- TASK OBJECTIVE:
Copy every line in the listing that contains "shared".
##### COLLECTED DATA #####
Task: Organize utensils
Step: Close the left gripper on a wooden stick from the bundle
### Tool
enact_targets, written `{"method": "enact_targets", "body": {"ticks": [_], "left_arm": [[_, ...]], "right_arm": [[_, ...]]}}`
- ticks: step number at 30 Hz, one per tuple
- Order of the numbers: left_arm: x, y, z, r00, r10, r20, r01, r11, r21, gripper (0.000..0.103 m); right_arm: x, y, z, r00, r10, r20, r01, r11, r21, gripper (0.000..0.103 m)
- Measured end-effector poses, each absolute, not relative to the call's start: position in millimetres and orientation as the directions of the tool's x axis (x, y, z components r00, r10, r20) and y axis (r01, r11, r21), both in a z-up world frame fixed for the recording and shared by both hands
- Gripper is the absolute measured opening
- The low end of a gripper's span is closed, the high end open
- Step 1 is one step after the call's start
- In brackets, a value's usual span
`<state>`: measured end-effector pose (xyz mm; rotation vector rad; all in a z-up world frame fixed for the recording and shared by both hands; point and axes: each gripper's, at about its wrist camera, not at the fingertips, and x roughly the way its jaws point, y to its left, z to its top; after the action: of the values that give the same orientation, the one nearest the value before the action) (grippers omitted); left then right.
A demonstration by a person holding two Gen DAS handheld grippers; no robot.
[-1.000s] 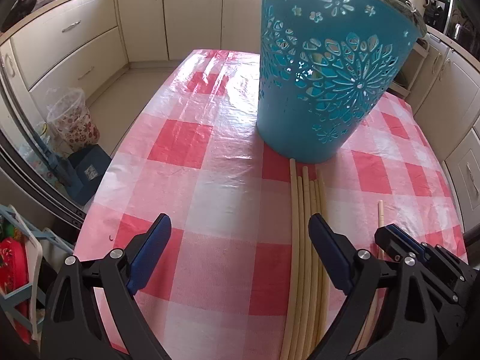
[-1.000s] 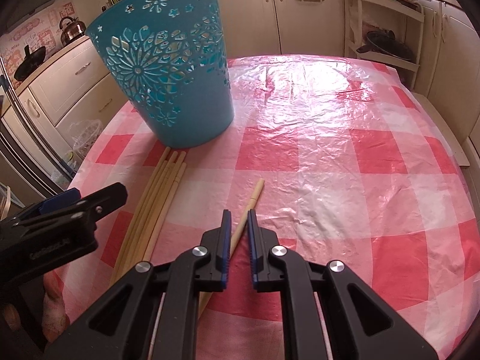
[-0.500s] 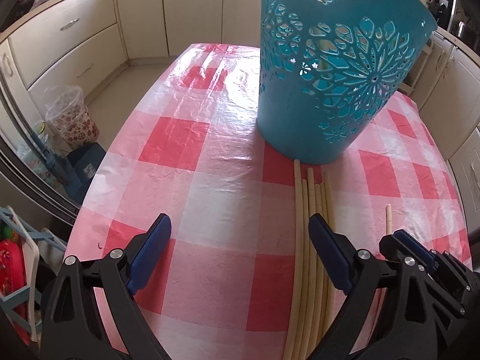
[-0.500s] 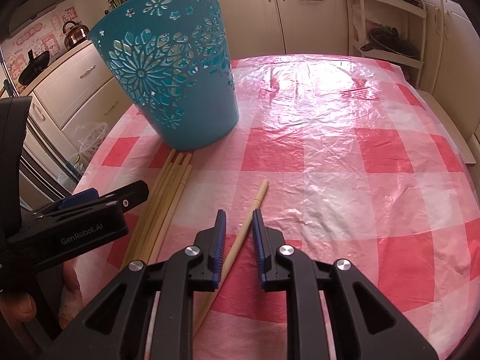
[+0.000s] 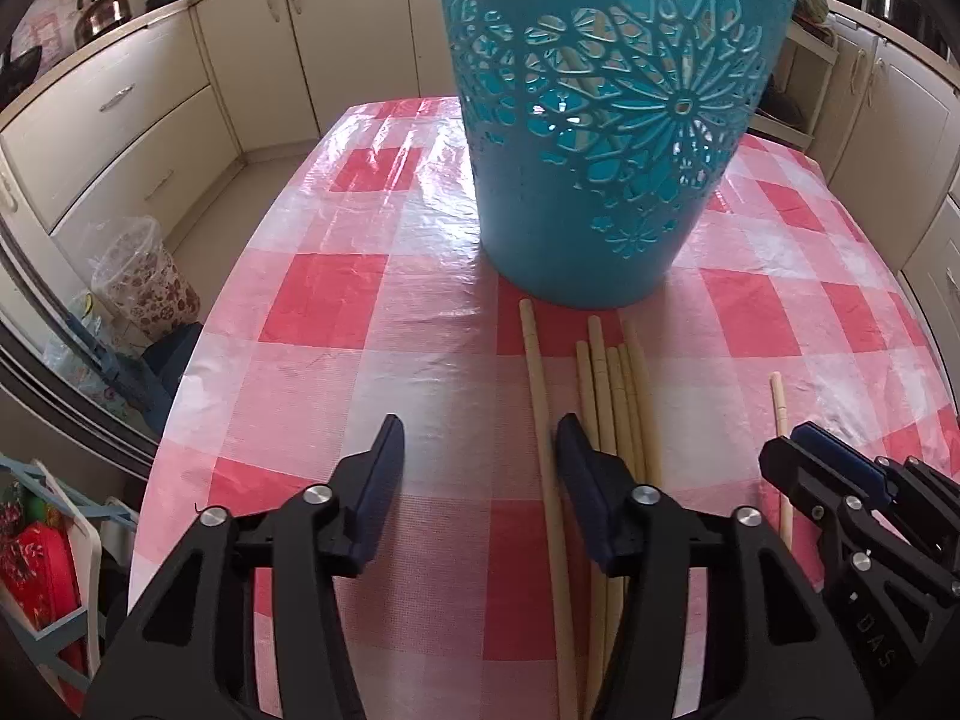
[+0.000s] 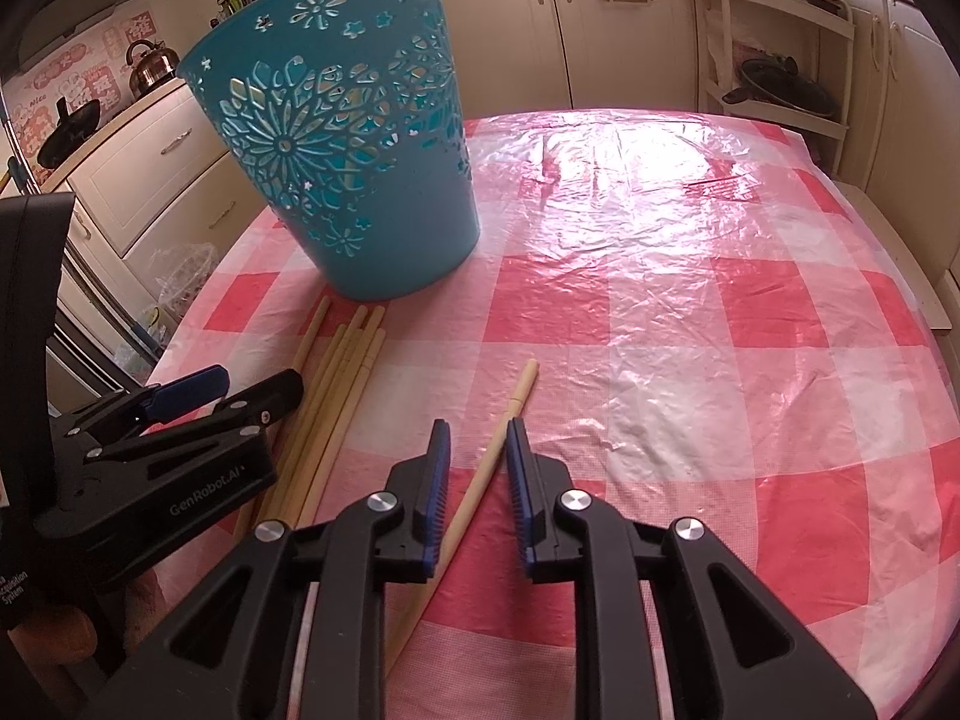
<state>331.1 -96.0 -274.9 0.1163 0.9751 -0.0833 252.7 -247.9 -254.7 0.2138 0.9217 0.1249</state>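
Cream kitchen cabinets (image 5: 144,120) surround my red-and-white checked plastic tablecloth (image 6: 690,312), where a perforated teal plastic bucket (image 6: 336,144) stands just beyond a bundle of pale wooden chopsticks (image 5: 624,396). My left gripper (image 5: 477,450) has just been closing, its jaws still apart around one separated chopstick (image 5: 540,420) without pinching it. My right gripper (image 6: 478,444) has just been opening slightly; a lone chopstick (image 6: 510,414) lies loose between its narrow jaws.
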Motion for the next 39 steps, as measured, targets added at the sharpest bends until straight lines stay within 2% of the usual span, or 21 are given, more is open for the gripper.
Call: {"method": "enact_targets", "body": {"ticks": [1, 3, 7, 16, 17, 18, 20, 22, 24, 25, 27, 28, 35, 39], "left_arm": [[328.3, -98.4, -274.5, 0.56, -0.022, -0.828, 0.131, 0.989, 0.063, 0.035], [322.0, -101.6, -273.7, 0.563, -0.033, -0.826, 0.149, 0.987, 0.062, 0.016], [306.2, -96.7, -273.6, 0.572, -0.03, -0.82, 0.147, 0.987, 0.066, 0.007], [294.0, -59.8, -270.5, 0.549, -0.008, -0.836, 0.071, 0.997, 0.037, 0.007], [299.1, -59.8, -270.0, 0.543, -0.004, -0.84, 0.063, 0.997, 0.036, 0.013], [304.0, -60.7, -269.7, 0.54, 0.0, -0.842, 0.061, 0.997, 0.039, 0.026], [315.1, -63.3, -270.9, 0.543, 0.025, -0.839, 0.046, 0.997, 0.06, 0.042], [325.8, -63.7, -273.0, 0.545, 0.03, -0.838, 0.038, 0.997, 0.061, 0.044], [333.1, -65.7, -274.1, 0.542, 0.02, -0.84, 0.049, 0.997, 0.056, 0.042], [335.3, -66.2, -273.8, 0.543, 0.012, -0.84, 0.057, 0.997, 0.051, 0.037], [338.8, -67.0, -273.4, 0.545, -0.004, -0.839, 0.072, 0.997, 0.042, 0.007], [339.6, -66.4, -273.1, 0.54, -0.025, -0.841, 0.082, 0.996, 0.023, 0.005], [332.0, -60.3, -273.9, 0.544, -0.076, -0.836, 0.086, 0.996, -0.034, 0.005], [334.0, -62.7, -273.8, 0.529, -0.066, -0.846, 0.09, 0.996, -0.022, 0.008]], "right_arm": [[252.8, -248.0, -254.7, 0.599, 0.199, -0.775, -0.016, 0.971, 0.237, 0.02], [252.7, -248.0, -254.7, 0.599, 0.196, -0.776, -0.017, 0.972, 0.233, 0.02], [252.6, -244.3, -254.1, 0.599, 0.174, -0.781, -0.019, 0.979, 0.203, 0.02], [252.3, -237.0, -254.3, 0.6, 0.135, -0.789, -0.026, 0.988, 0.15, 0.022], [252.3, -236.6, -254.2, 0.6, 0.133, -0.789, -0.028, 0.989, 0.145, 0.022], [252.2, -235.9, -254.2, 0.6, 0.131, -0.789, -0.03, 0.99, 0.141, 0.023], [252.2, -234.6, -254.0, 0.6, 0.125, -0.79, -0.033, 0.991, 0.132, 0.024], [252.8, -233.4, -254.0, 0.6, 0.121, -0.791, -0.035, 0.992, 0.125, 0.024], [253.1, -230.1, -254.2, 0.6, 0.114, -0.792, -0.037, 0.993, 0.115, 0.026], [253.3, -228.9, -254.1, 0.6, 0.111, -0.793, -0.041, 0.993, 0.109, 0.026], [253.4, -227.0, -254.1, 0.599, 0.106, -0.794, -0.049, 0.994, 0.096, 0.029], [253.6, -225.8, -254.2, 0.598, 0.102, -0.795, -0.052, 0.995, 0.088, 0.03], [254.0, -224.1, -254.5, 0.598, 0.095, -0.796, -0.054, 0.995, 0.078, 0.032], [254.4, -224.7, -254.2, 0.597, 0.096, -0.797, -0.047, 0.995, 0.084, 0.03]]}}
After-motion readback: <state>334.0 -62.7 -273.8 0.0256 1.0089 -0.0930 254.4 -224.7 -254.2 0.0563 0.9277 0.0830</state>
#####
- ANSWER TO THIS EXERCISE:
- Measured end-effector poses, each absolute, not relative to the call's start: position in millimetres and orientation as the directions of the tool's x axis (x, y, z components r00, r10, r20) and y axis (r01, r11, r21), both in a z-up world frame fixed for the recording and shared by both hands
`<state>`: measured end-effector pose (xyz mm; rotation vector rad; all in a z-up world frame fixed for the recording and shared by both hands; point and axes: each gripper's, at about its wrist camera, not at the fingertips, and x roughly the way its jaws point, y to its left, z to its top; after the action: of the values that give the same orientation, the one nearest the value before the action) (grippers omitted); left then right.

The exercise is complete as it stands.